Oregon: Run defense. Yes, Oregon returns a lot on the defensive side of the ball in 2017, but the group needs to make major, major strides to get caught up to speed with the rest of the conference after finishing 2016 as the seventh-worst run defense in FBS (5.7 yards per carry). They finished last and second-to-last in FBS in two major run defense categories -- rushing touchdowns (Oregon gave up 38) and 10-yard rushes (Oregon gave up 108 -- more than one-fifth of opponent rushes went for 10-plus yards). Defensive coordinator Jim Leavitt has his work cut out for him up front when it comes to the Ducks run defense.

Oregon State: Offensive line. The Beavers need to replace three starters from their offensive line a season ago and without a functioning, consistent offensive line, Oregon State’s passing game (which remains a question mark) and run game (which rests in the capable hands of Ryan Nall) will be at a huge deficit. How bad could it be? Currently, Houston Sumner -- a converted defensive lineman who hasn’t taken center snaps since elementary school -- is working with the first-team offensive line. But, with a healthy position group and T.J. Woods running the offensive line, the Beavers have the benefit of using this spring to start formulating their pecking order so they can be ready to hit the ground running (pun intended) next fall.

Stanford: Quarterback. There’s so much uncertainty at quarterback for the Cardinal. Keller Chryst is sitting out the spring, which opens up reps for Ryan Burns and K.J. Costello. That means this competition really won’t kick off until fall camp (when David Shaw hopes Chryst will be 100 percent and 2017 signee Davis Mills will be enrolled), and that’s far from ideal considering the Cardinal will get no kind of easy lead-in to the season. Stanford can get the ball rolling against Rice in Week 1, but Week 2 is a road trip to USC and Week 4 is UCLA at home. The delayed start to this competition and the 0-to-60-mph-start to the season will put a real crunch on a position group that already seemed lacking.

Washington: Cornerback. The Huskies lost both starting cornerbacks from a season ago -- lock down Sidney Jones and the rangy and athletic Kevin King.
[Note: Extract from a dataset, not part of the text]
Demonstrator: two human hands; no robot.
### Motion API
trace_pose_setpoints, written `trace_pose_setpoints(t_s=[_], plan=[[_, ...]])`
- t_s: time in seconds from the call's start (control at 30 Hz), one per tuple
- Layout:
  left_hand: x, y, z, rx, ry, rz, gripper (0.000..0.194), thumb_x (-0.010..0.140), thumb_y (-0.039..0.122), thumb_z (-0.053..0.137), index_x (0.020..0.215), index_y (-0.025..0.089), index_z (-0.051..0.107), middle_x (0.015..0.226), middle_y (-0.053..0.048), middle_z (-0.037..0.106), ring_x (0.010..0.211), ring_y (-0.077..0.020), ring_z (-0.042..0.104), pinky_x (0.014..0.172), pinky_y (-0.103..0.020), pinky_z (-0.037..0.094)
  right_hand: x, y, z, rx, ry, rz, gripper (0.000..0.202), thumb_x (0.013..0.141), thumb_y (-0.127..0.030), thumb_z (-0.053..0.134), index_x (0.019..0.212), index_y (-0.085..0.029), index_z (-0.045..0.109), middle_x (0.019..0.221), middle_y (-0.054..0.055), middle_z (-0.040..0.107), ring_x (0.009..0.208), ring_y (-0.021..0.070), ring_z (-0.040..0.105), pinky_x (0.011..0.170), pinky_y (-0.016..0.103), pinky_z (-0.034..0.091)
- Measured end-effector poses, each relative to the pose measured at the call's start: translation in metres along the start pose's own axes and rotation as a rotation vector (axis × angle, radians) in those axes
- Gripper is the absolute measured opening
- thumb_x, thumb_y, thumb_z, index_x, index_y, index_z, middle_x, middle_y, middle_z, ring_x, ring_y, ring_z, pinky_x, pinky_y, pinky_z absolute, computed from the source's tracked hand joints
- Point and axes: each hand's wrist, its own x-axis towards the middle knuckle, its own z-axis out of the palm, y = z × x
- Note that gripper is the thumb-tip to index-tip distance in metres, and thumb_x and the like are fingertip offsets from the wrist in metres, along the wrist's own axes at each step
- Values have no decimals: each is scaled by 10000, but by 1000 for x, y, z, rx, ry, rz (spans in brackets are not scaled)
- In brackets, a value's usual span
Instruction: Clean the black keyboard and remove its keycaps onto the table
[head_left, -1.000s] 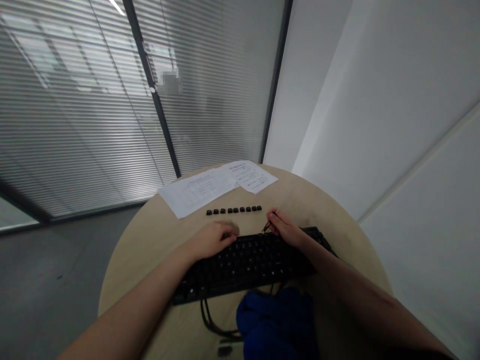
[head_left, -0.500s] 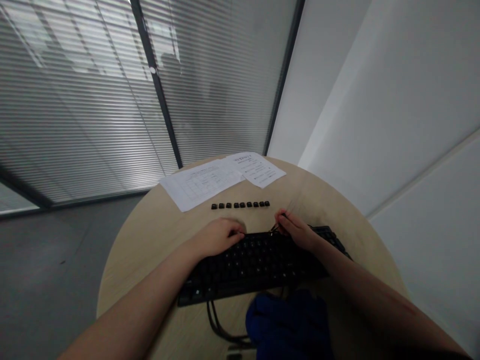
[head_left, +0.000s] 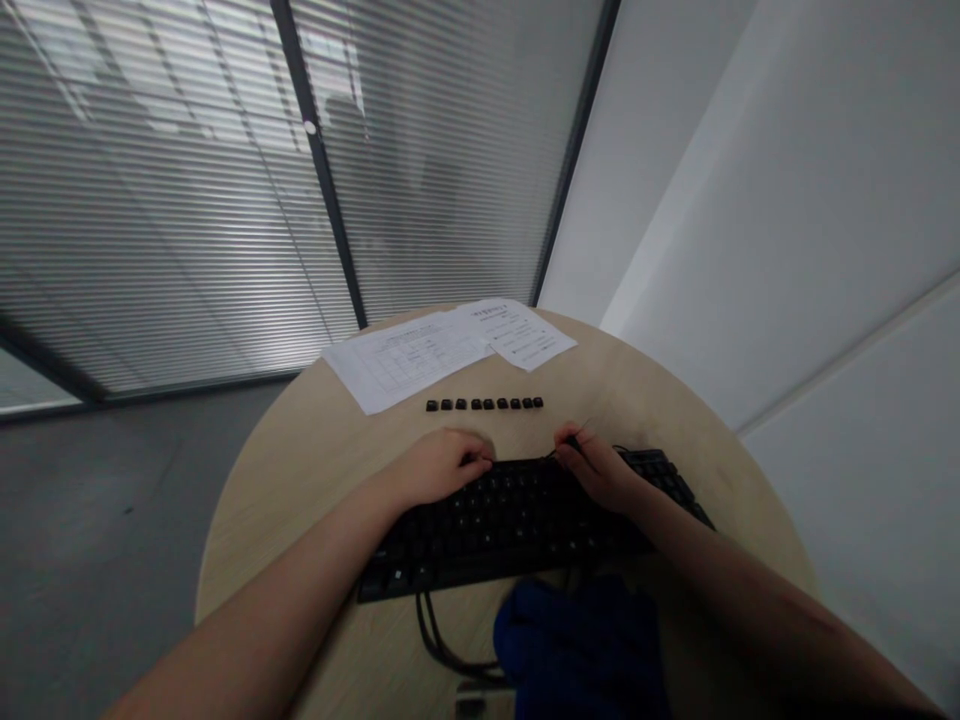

It certainly doesn’t help the corners that safety Budda Baker has also departed, leaving three open spots in the Washington secondary. Defensive backs coach Jimmy Lake will find himself working in some new faces to the rotation as he figures out how to keep this unit functioning at full speed. Washington has been able to reload on defense recently so even if this unit is a weakness to start out the season, don’t expect it to be too glaring of a deficiency for the Huskies. Even if freshmen like Elijah Molden or Keith Taylor get on the field here, the secondary could continue to be a strength for Chris Petersen and Co.

Washington State: Wide receiver. The Cougars have the opposite problem of Cal -- instead of wide receivers without experienced QB play, Wazzu has an experienced QB without experienced wide receivers. The Cougars had to bid farewell to Gabe Marks and River Cracraft, who combined for 142 catches in 2016. Last season, Mike Leach turned to his running backs in the passing game more than he ever had in his career and with all three back, it’s fair to think he’ll do the same in 2017. But Leach will need more long-range, deep threats to join Tavares Martin Jr. in order to keep the Air Raid as lethal as possible.